In November 2007, Qunar adopted an equity incentive plan (the “2007 Plan”). Under the 2007 plan, Qunar may grant options to its employees, directors and consultants to purchase an aggregate of no more than 9,600,140 ordinary shares of Qunar. Under the terms of the 2007 Plan, the exercise price of any option is at least 100% of the fair market value per share on the date of grant but in no circumstances less than the par value per share. These options generally vest over two to four years with a contractual life of 10 years from the date of grant.

 

In connection with the investment of Baidu, Inc., Qunar amended the 2007 Plan by 1) increasing the number of shares available for issuance to 26,060,000; and 2) allowing the Board of Directors of Qunar to determine the exercise price of any option at its sole discretion.

The above ordinary shares available for issuance account for an insignificant part of Qunar’s total outstanding ordinary shares.

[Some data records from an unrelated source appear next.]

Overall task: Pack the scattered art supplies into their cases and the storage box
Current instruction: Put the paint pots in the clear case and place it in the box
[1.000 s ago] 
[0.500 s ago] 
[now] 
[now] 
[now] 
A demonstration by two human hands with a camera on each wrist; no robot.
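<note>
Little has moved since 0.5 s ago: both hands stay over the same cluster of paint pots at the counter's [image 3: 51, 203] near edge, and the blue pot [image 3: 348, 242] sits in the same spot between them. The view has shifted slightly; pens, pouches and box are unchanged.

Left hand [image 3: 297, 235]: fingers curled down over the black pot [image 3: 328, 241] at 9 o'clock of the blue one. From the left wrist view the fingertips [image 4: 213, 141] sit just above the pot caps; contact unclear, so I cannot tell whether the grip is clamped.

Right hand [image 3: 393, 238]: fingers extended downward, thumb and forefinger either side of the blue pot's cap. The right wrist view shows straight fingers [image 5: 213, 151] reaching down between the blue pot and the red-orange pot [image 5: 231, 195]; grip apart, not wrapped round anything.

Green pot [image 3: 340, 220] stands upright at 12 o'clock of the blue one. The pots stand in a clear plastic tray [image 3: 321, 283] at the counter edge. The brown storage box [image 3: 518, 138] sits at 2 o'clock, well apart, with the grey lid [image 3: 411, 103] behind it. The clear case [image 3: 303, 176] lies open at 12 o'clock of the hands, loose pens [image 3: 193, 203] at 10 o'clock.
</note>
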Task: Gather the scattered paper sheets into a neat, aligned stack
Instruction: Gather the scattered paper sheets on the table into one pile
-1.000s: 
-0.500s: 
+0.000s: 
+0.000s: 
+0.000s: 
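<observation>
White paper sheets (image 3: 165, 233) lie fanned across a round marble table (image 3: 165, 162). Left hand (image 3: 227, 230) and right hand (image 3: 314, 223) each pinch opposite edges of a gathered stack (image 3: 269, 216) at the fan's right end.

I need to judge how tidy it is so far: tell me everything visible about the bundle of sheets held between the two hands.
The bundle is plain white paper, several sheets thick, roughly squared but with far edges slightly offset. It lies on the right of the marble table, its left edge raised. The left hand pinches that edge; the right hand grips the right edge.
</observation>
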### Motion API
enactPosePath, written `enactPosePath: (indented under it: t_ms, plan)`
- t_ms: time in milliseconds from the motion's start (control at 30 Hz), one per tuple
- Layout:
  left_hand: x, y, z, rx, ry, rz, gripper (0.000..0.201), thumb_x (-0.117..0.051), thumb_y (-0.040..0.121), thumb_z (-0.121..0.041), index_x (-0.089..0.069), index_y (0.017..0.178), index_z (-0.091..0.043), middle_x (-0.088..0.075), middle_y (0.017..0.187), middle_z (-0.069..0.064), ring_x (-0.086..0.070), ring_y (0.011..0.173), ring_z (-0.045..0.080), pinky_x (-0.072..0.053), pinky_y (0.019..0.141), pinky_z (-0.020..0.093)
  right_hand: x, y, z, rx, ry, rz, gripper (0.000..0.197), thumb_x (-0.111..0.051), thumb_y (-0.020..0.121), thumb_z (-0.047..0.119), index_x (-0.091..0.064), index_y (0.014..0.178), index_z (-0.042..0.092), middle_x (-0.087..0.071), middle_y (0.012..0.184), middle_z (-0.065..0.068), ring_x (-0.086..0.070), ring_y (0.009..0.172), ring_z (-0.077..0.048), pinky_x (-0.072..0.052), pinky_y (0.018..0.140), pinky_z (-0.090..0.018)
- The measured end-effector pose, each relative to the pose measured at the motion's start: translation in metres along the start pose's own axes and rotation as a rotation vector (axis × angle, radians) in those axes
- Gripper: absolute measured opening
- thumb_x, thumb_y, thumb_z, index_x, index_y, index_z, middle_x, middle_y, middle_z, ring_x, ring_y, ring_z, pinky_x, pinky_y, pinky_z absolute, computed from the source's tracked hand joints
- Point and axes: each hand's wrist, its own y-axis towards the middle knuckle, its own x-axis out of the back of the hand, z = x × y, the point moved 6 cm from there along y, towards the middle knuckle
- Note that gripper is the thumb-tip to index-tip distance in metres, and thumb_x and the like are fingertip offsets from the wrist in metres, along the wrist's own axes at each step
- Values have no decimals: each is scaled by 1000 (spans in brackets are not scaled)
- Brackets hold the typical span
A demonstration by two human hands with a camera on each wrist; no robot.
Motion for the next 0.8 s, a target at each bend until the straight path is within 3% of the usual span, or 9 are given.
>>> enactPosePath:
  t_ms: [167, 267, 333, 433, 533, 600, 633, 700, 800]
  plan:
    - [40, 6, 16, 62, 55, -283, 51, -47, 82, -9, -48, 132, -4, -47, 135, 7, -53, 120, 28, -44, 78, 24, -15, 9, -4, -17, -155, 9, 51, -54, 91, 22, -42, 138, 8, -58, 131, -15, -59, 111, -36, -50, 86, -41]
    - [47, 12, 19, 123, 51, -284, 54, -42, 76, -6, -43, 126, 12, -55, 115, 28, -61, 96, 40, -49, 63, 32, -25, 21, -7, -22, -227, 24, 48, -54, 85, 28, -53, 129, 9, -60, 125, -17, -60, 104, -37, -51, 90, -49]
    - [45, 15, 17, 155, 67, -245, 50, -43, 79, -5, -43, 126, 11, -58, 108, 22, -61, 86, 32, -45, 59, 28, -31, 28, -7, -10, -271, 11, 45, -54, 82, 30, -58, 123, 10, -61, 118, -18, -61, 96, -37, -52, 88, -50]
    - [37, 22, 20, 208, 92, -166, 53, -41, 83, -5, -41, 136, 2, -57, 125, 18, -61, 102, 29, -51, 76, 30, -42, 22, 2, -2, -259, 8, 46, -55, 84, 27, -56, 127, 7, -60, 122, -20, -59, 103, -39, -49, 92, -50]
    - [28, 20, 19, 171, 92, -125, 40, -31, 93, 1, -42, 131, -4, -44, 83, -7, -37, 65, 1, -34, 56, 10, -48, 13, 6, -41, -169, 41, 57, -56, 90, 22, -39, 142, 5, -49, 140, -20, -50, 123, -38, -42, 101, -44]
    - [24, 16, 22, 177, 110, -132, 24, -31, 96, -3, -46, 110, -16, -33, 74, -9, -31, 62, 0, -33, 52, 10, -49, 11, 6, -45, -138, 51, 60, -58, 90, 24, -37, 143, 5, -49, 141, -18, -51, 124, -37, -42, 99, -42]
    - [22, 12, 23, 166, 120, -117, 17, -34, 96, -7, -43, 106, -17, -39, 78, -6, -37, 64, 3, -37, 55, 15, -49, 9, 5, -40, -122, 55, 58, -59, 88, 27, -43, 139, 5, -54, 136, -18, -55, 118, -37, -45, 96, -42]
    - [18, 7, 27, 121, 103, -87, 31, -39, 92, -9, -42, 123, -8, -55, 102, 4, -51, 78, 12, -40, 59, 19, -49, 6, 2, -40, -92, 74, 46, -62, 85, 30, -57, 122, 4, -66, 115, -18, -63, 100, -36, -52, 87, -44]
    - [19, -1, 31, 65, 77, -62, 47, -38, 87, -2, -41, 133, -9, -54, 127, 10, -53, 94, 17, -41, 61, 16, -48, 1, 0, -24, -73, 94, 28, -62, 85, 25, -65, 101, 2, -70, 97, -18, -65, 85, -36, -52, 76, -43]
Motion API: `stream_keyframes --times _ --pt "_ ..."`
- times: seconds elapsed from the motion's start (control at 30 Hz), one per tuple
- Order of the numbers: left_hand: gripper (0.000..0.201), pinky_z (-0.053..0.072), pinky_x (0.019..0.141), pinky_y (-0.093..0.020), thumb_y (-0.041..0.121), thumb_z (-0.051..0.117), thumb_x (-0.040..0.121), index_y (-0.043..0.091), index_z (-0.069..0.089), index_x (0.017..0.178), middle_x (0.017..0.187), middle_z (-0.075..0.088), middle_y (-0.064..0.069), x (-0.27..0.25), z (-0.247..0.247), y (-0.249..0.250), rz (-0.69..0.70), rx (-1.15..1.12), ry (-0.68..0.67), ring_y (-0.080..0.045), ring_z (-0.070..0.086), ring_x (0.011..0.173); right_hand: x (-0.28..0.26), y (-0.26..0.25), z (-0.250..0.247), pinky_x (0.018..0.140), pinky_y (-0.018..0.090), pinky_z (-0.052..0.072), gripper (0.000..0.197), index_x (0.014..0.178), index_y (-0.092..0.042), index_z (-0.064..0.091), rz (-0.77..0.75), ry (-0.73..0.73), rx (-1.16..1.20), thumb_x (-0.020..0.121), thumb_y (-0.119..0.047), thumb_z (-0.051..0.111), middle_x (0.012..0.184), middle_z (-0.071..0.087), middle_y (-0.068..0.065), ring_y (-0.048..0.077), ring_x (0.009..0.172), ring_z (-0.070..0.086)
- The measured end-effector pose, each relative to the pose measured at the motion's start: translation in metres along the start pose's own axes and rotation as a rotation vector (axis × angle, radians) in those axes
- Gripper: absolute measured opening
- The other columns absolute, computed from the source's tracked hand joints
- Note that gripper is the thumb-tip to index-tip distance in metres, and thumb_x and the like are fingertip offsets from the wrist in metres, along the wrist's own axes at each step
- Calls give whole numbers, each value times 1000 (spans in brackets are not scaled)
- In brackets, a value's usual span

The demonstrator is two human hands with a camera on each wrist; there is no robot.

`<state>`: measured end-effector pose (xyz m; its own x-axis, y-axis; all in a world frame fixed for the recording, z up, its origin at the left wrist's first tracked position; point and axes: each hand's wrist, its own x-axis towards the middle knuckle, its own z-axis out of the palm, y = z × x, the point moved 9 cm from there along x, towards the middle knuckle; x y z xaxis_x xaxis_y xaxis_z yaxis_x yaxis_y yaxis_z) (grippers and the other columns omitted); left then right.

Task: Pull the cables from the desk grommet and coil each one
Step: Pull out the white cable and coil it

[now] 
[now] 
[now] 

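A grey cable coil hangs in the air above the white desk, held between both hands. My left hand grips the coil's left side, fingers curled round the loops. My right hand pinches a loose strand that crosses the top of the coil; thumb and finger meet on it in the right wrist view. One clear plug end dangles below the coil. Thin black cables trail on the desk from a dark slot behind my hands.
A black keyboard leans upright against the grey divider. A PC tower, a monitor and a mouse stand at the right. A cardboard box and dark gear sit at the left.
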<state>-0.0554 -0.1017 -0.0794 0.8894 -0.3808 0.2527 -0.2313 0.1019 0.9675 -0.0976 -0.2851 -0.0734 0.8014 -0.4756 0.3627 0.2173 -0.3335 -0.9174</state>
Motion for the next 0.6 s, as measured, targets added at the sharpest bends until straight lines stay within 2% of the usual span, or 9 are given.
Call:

In addition, Qunar recognizes share-based compensation expense net of an estimated forfeiture rate and therefore only recognizes compensation cost for those shares expected to vest over the requisite service period of the award. The total fair value of shares vested from Baidu, Inc.’s acquisition on July 20, 2011 to December 31, 2011 was RMB5.02 million (US$0.79 million). As of December 31, 2011, there was RMB37.91 million (US$6.02 million) unrecognized share-based compensation cost related to share options. That deferred cost is expected to be recognized over a weighted-average vesting period of 2.72 years. To the extent the actual forfeiture rate is different from original estimate, actual share-based compensation costs related to these awards may be different from the expectation. The impact of Qunar’s option plan is not significant to the Company.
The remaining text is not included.